The Essential Content of the Article: This article from The New York Times focuses on a study conducted by The University of Michigan about 328 criminal cases in which the convicted person was released from prison. Extrapolating from this evidence, the researchers conclude that thousands of innocent people are in prison for crimes they did not commit. While the article does not fixate on DNA exonerations, a large portion of it suggests new DNA evidence can easily overturn wrongful convictions.
What it Proves: The information about DNA exonerations will be extremely useful to me as a major aspect of my argument will be that DNA evidence gets ignored. The study also highlights exactly how large a problem false convictions are in the United States by using a small group of convicted inmates and discovering exactly how many of them are actually innocent, something I will be trying to prove in my essay on a larger scale.
The Essential Content of the Article: This extraordinary document from “The Innocence Project”details the cases of 250 convicts falsely imprisoned, many for 20 years or more, on the basis of misidentification, false testimony, questionable evidence, or flawed test results. The Innocence Project is dedicated to helping free innocent victims that were falsely convicted. It uses DNA evidence to exclude convicts who have consistently and loudly protested their innocence of the crimes they’ve been convicted of.
What it Proves: I plan to use the information found in this document to provide concrete examples of people who were helped by the discovery or reopening of DNA or other evidence. This will further prove my point that many innocent people go to prison for crimes they do not commit because law enforcement did not take the time to intensely go over every detail in a case.

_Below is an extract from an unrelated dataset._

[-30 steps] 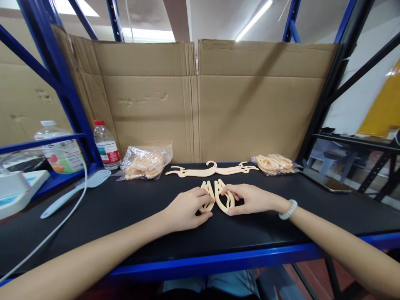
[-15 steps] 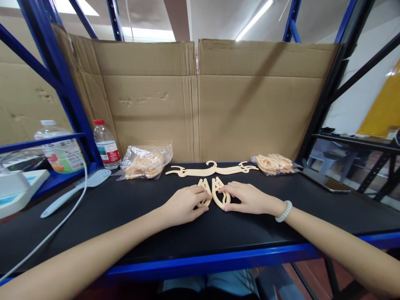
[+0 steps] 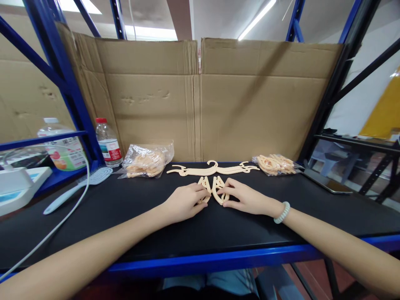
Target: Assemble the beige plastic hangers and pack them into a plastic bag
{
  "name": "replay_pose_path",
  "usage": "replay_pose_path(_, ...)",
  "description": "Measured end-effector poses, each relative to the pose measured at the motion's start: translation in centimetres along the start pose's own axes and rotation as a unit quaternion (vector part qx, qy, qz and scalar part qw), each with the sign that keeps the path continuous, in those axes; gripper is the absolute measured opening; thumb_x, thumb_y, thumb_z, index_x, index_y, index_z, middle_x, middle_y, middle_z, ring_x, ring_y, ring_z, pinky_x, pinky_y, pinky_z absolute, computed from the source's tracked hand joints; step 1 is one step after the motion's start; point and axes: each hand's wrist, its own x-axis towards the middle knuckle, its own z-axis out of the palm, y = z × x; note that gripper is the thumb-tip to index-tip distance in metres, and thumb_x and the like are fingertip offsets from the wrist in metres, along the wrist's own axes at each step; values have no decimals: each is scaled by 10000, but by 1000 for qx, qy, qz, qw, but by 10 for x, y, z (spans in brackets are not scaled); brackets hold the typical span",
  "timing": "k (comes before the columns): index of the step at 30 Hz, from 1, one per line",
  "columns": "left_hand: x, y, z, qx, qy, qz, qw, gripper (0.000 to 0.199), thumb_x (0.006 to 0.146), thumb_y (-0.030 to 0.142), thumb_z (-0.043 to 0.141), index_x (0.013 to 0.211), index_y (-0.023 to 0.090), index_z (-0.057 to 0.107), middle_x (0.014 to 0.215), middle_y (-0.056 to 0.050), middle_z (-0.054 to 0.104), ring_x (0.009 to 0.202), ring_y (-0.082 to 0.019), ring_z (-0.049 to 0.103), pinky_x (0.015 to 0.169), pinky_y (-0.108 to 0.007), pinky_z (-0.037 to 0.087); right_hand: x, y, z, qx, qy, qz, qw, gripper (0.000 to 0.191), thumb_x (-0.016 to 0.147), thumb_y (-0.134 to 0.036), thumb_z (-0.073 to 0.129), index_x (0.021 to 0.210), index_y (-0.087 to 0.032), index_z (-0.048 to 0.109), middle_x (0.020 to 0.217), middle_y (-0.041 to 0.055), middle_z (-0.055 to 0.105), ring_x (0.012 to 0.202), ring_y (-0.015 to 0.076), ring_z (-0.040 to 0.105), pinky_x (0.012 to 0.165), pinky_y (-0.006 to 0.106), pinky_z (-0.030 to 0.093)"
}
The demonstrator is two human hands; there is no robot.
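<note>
A folded cream plastic hanger [image 3: 220, 192] lies on the black tabletop in front of me, its two halves side by side. My left hand [image 3: 186, 201] grips the left half, fingers curled over it. On the right half, my right hand [image 3: 245, 197] has its thumb and fingers closed round the outer edge. Just behind, an unfolded cream hanger [image 3: 200, 171] lies flat with its hook pointing away from me. Parts of the folded hanger are hidden under my fingers.
Bagged cream hangers lie at the back left [image 3: 146, 163] and back right [image 3: 276, 164]. On the left are a red-capped bottle [image 3: 109, 146], a pale brush [image 3: 100, 176], a white cable and a power strip [image 3: 23, 189]. A phone-like dark device [image 3: 326, 182] lies right. Cardboard [image 3: 265, 104] stands behind.
The folded hanger and both hands have shifted very slightly away from me. My grip looks the same, and the view has moved a little.
</note>
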Motion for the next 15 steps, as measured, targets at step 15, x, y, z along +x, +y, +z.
replay_pose_path(15,1,-3,-3,14,-3,-16,1000,238,895,261,468,1085,206,600,1059,-44,639,966,-189,594,785,-272,476,1,4,1,25,8,-20,999,316,918,-307,481,1214,-203,519,1088,75,489,944,177,510,898,344,450)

The Essential Content of the Article: This article focuses on two men, one of which is in prison for a rape he insists he did not commit, and the other who says DNA evidence would prove he was falsely convicted of a double murder. The article states that prosecutors often resist reopening cases despite the fact that the reinstitution of a closed case could potentially free an innocent person from prison.
What it Proves: My thesis is that prosecutors fail to examine or fully credit evidence that could exonerate suspects. Since this article is entirely focused on the lengths that prosecutors go in order to step around the idea of reopening a case to do further DNA testing, it provides me with good examples of questionable prosecutor behavior. Quite often, law enforcers are content with placing a person in prison and to them, a person in jail is a win whether they are innocent or not. This obviously is a major flaw in the justice system and I intend to expose this flaw with the help of this article as it offers a backstage pass into the world of criminology.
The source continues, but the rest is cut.